(WHAT TO WORK ON) Stop after the line holding "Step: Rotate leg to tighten". Repeat exactly every line before it in the records below, that line too, and leave out the pictures.

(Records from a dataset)
=-=-=-=-=

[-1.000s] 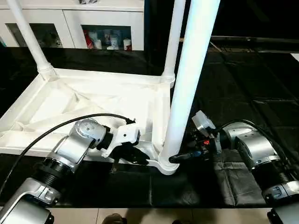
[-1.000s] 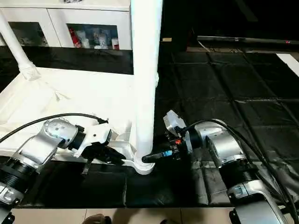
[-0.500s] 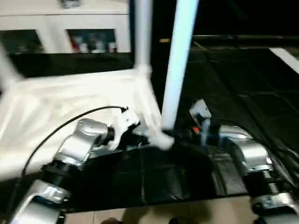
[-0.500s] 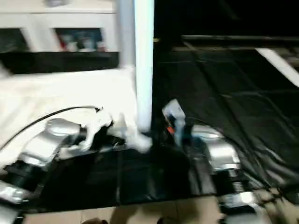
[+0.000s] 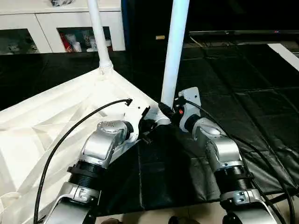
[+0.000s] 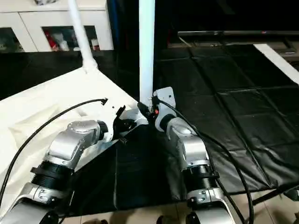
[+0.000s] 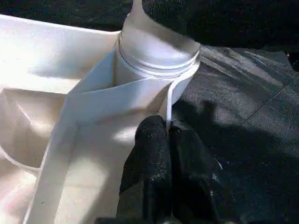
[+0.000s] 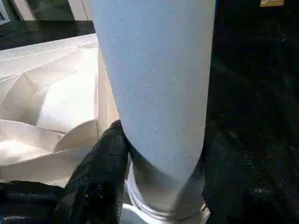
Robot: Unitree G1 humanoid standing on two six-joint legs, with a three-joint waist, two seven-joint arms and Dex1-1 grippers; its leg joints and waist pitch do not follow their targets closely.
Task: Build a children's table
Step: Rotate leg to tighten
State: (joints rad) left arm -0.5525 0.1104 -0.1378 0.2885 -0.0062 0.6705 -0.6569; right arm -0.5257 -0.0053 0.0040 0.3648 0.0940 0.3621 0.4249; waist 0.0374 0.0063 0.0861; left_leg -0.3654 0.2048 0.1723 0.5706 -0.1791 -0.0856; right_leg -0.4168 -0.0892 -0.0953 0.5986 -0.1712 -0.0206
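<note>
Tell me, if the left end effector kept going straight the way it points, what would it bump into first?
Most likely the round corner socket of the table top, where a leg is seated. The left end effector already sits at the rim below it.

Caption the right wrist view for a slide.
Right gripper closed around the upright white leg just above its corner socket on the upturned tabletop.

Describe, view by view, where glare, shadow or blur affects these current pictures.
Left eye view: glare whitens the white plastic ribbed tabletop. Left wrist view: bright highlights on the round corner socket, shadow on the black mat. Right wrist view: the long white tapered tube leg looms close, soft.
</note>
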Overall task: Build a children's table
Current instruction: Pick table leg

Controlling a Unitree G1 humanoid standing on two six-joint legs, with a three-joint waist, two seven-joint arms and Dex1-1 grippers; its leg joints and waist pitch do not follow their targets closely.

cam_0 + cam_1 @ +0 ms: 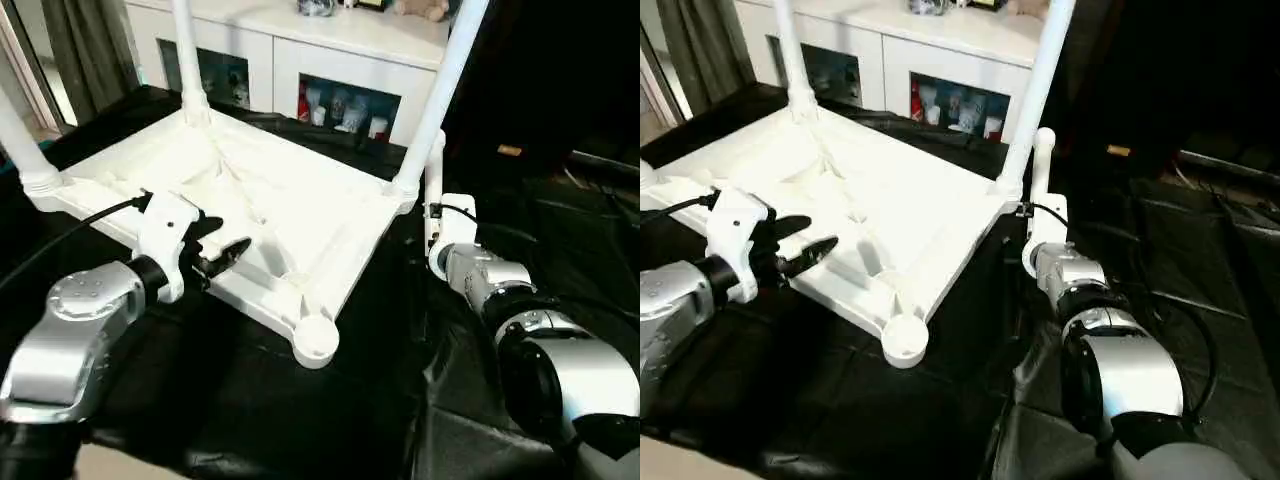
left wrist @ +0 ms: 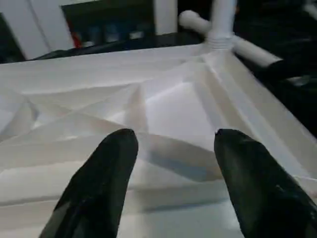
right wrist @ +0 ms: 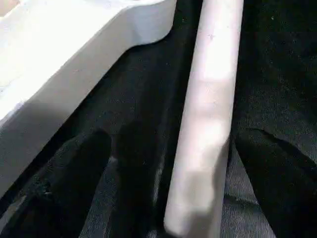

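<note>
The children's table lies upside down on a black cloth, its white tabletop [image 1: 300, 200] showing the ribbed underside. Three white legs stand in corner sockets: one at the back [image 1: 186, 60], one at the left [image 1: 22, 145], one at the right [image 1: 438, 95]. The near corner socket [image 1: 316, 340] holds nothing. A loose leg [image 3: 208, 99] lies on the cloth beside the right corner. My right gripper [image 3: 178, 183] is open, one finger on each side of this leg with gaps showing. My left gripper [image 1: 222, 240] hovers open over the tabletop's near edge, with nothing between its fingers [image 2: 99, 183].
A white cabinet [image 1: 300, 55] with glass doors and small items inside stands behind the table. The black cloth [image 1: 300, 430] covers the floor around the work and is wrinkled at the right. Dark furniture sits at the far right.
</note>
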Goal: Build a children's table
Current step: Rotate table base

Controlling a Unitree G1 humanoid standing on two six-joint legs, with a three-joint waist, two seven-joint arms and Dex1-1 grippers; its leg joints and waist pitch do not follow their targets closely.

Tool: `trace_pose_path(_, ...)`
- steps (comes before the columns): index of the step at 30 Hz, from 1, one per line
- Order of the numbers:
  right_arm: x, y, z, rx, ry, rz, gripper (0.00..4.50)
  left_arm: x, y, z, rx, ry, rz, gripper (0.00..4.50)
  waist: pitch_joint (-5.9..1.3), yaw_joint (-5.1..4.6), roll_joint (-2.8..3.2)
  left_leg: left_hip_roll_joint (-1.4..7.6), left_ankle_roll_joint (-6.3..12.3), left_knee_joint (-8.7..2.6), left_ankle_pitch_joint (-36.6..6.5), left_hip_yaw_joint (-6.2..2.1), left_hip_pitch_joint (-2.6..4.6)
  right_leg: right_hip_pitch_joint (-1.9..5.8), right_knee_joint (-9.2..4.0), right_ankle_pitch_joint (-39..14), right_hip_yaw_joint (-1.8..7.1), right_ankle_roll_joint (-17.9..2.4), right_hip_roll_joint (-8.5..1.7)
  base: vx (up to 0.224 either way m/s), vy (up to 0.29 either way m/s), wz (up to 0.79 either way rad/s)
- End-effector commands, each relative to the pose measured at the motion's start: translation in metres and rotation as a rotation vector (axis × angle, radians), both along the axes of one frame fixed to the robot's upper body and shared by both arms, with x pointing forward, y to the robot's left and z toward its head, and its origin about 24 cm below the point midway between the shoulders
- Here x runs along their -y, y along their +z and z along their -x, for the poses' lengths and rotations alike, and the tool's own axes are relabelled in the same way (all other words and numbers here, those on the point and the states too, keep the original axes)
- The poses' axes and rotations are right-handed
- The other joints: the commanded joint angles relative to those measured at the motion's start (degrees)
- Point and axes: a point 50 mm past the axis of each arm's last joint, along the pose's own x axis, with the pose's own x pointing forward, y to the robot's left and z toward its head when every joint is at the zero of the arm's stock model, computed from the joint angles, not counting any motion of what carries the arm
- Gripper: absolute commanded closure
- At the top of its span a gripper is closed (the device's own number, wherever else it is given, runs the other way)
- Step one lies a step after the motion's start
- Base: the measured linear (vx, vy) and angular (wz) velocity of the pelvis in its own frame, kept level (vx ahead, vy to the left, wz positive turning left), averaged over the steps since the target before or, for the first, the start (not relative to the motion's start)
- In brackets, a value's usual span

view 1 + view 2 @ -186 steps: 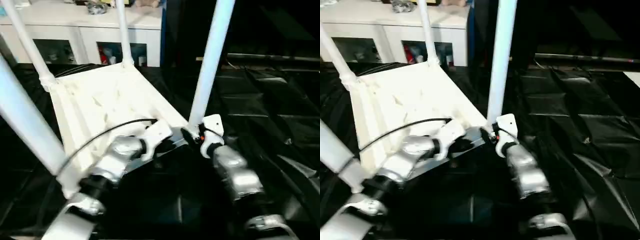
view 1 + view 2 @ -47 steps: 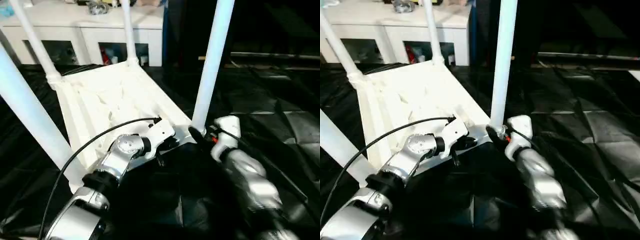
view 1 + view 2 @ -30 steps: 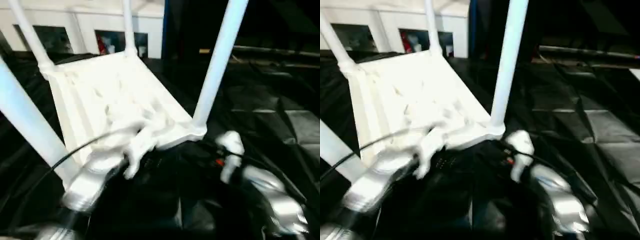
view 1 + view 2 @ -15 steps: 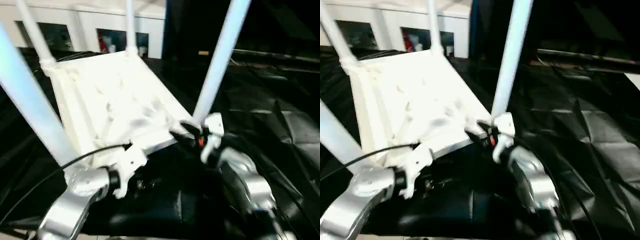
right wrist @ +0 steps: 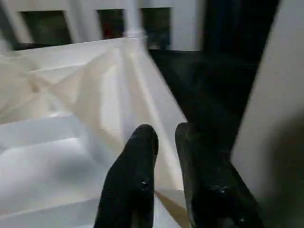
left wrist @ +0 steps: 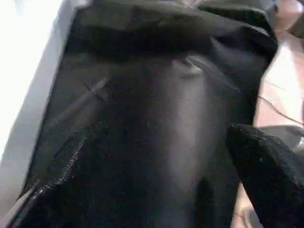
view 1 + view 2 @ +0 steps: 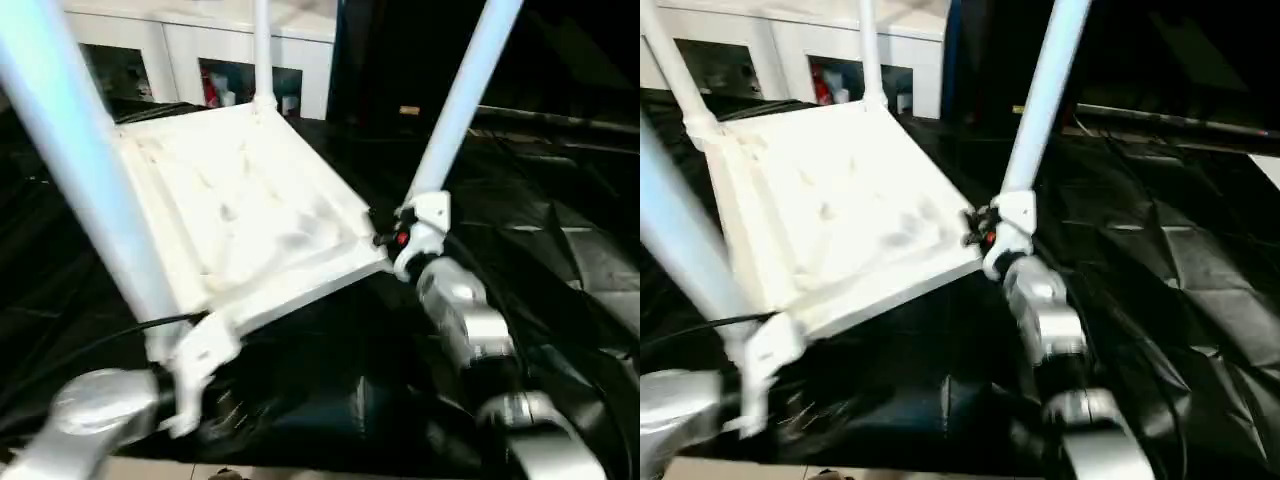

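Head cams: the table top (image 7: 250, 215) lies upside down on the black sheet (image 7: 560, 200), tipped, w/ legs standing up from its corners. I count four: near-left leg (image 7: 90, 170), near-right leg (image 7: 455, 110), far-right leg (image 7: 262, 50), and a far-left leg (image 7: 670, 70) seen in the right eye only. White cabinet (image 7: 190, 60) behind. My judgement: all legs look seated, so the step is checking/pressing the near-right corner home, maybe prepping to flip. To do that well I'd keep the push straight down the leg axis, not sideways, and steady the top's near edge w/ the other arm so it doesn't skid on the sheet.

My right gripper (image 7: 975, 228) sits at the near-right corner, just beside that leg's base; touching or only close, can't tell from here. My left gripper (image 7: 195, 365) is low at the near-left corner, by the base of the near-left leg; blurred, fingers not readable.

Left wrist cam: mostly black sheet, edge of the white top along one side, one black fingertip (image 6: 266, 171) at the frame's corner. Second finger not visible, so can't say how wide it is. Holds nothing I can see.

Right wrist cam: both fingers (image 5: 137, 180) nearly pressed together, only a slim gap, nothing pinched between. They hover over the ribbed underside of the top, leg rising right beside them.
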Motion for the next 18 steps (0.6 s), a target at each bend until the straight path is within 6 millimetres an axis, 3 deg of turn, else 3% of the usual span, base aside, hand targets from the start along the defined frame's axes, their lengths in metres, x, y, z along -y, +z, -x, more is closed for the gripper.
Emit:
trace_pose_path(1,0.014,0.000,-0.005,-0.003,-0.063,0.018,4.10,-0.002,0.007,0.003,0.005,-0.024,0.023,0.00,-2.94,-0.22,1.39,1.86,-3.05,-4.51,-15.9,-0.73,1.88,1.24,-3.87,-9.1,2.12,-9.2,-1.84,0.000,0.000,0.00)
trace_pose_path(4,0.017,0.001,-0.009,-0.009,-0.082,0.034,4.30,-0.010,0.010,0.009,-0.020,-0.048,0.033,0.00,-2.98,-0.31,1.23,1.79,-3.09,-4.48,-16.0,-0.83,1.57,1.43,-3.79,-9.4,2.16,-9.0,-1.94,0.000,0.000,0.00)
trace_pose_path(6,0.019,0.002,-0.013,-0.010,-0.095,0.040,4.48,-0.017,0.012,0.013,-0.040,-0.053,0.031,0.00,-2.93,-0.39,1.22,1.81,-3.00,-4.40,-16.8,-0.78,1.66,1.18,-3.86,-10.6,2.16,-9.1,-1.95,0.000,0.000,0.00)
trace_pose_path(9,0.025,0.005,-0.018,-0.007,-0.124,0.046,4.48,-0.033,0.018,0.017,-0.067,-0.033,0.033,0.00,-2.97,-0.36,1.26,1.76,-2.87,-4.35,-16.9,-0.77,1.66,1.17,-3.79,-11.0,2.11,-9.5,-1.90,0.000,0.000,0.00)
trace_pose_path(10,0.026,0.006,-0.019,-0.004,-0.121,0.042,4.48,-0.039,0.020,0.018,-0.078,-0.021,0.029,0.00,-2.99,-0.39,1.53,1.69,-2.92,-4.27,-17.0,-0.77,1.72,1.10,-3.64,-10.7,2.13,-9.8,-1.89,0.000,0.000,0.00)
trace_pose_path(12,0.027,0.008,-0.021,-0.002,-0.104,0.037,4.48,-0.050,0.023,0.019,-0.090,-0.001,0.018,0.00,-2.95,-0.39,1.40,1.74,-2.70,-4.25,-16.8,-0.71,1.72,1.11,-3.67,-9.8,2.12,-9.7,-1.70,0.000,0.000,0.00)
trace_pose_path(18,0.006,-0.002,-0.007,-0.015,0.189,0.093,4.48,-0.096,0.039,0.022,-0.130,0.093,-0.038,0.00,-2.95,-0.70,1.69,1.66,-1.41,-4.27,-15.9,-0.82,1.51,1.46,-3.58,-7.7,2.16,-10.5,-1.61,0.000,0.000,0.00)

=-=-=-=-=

(RESPONSE TO THE EXERCISE)
[-1.000s] 
[-1.000s] 
[-0.500s] 
[-0.500s] 
[+0.000s] 
[+0.000s] 
[+0.000s] 
[+0.000s] 
Robot: Unitree G1 humanoid standing on two six-joint legs, with a three-joint waist, two seven-joint arms and Dex1-1 grippers; its leg joints and waist pitch do not follow their targets closely.
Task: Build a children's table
Step: Rotate leg to tighten

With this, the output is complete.